On the surface, she may seem shallow and materialistic, but the amount of selflessness the stylish Phyliss displays in this film was quite extraordinary. I mean, she takes care of her troop obligations while in the middle divorce proceedings with her husband (Craig T. Nelson), makes sure her daughter Hannah (an adorable Jenny Lewis) is coping with the split, and repeatedly clashes with the fascistic leader of the Culver City Red Feathers, Velda (Betty Thomas).

I don't know about you, but I'd say the fashion adventurous Phyliss is the least selfish person in that particular zip code. Sure, her troop has never sold a single a cookie or earned a single patch, but as Phyliss' maid Rosa (Shelley Morrison) would say, "We don't need no stinking patches."

Utilizing a truckload of can-do spirit, the showy bunch make up there own patches. Really, who needs a fire starting patch, when you can earn a sushi appreciation patch or a gardening with glamour patch? And selling cookies is a breeze when peddled at a fashion fund-raiser celebrating khaki where an ultra-chic Pia Zadora shows up "smashingly sheathed" in the what Phyliss calls "the wilderness look."

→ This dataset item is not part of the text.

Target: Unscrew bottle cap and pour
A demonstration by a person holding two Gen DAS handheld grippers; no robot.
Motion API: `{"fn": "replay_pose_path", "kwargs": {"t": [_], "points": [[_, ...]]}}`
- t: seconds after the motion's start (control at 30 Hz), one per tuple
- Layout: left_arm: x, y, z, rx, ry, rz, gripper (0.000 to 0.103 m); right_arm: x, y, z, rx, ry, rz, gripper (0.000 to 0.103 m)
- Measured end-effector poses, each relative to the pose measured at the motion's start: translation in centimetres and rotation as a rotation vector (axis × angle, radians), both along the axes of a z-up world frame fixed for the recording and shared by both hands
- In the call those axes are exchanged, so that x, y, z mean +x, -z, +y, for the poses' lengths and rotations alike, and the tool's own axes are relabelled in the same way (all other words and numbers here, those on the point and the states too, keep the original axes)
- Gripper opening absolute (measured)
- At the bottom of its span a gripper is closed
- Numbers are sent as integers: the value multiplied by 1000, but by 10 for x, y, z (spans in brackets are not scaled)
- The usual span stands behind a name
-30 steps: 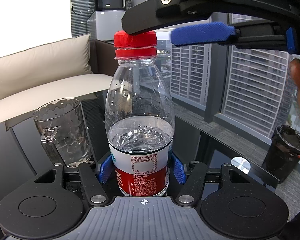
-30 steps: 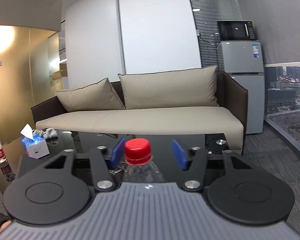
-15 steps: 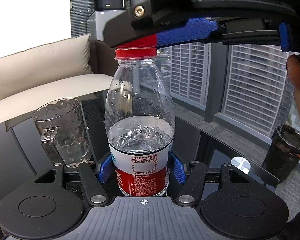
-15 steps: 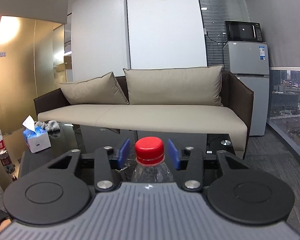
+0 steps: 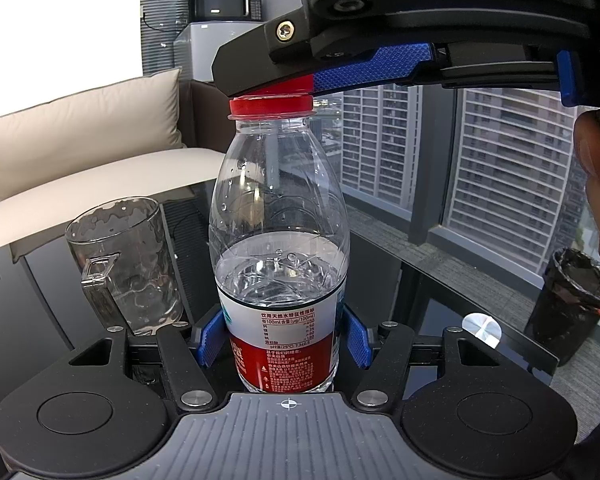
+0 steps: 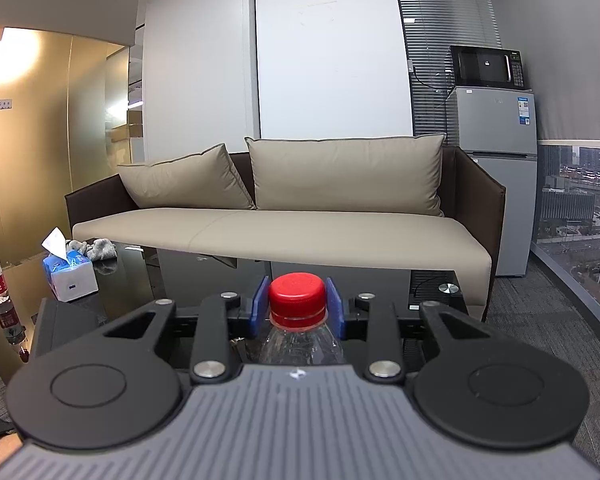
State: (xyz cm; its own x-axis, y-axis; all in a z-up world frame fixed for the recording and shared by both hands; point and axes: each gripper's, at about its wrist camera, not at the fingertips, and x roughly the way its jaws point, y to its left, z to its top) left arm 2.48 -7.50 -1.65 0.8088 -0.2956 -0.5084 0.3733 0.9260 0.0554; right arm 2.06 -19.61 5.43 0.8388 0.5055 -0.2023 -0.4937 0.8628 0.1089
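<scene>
The bottle (image 5: 280, 240), roughly half full of water, stands upright, pinched by the left gripper (image 5: 284, 338); the glass mug (image 5: 122, 264) to its left looks empty. The right gripper (image 6: 298, 306), spread earlier, now clamps the red cap (image 6: 297, 293).

You are working in what is looking like an office lounge or break room, high up in a city tower. A beige sofa (image 6: 284, 232) with 2 cushions is sitting against a white partition wall, and beside it a microwave (image 6: 487, 66) is resting on a small grey fridge (image 6: 496, 168). Grey carpet tiles (image 6: 540, 320) are covering the floor. A floor-length window (image 5: 500, 168) is showing neighbouring high-rise blocks. A dark glass table (image 5: 440, 280) is standing in front of you, with a tissue box (image 6: 70, 272) lying on it and a bin (image 5: 568, 304) waiting near the window.
</scene>
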Motion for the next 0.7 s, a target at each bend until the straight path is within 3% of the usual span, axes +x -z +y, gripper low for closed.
{"fn": "replay_pose_path", "kwargs": {"t": [0.7], "points": [[16, 8, 11, 4, 2, -4, 57, 0, -1, 4, -16, 15, -28, 33]]}}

A brightly garbed force of nature, Shelley Long is a comedic whirlwind in Troop Beverly Hills. Funny to the point of hilarity and sexy to the point of something that is similar to the word "sexy," the former television barmaid rightly jettisoned those self-satisfied pricks in Boston in order to create one of the most electrifying characters ever to grace the screen that movies are a shown on. Sporting an impish mane of red hair and one visually astounding outfit after another, Shelley attacks the film's clever dialogue (a rich cornucopia of puns and wordplay) with an unembellished ferocity.

Even though she peppers her sentences with a smattering of French, I loved the way Miss Long spoke English in this film; in that, I could understand everything she said from start to finish. She's doesn't mumble and every word is pronounced with an understandable flair. It's no simple task, but Shelley has somehow turned a clothing-obsessed shopaholic, who equates getting a perm as a suitable premise for a campfire horror story, into a sympathetic heroine worthy of a compassionate gaze.

Demure and luminous simultaneously, Shelley confronts fascism, teaches us that too many accessories can clutter an outfit, and says "shit" three times in the presence of youngish children (two of them being Carla Gugino and Kellie Martin). Not bad for a film that a has her dancing the Freddy twice and participating a staged musical number about cookies.

Oh, and the animated opening credits were off the fishing hook in terms of new wave and 1950's inspired coolness.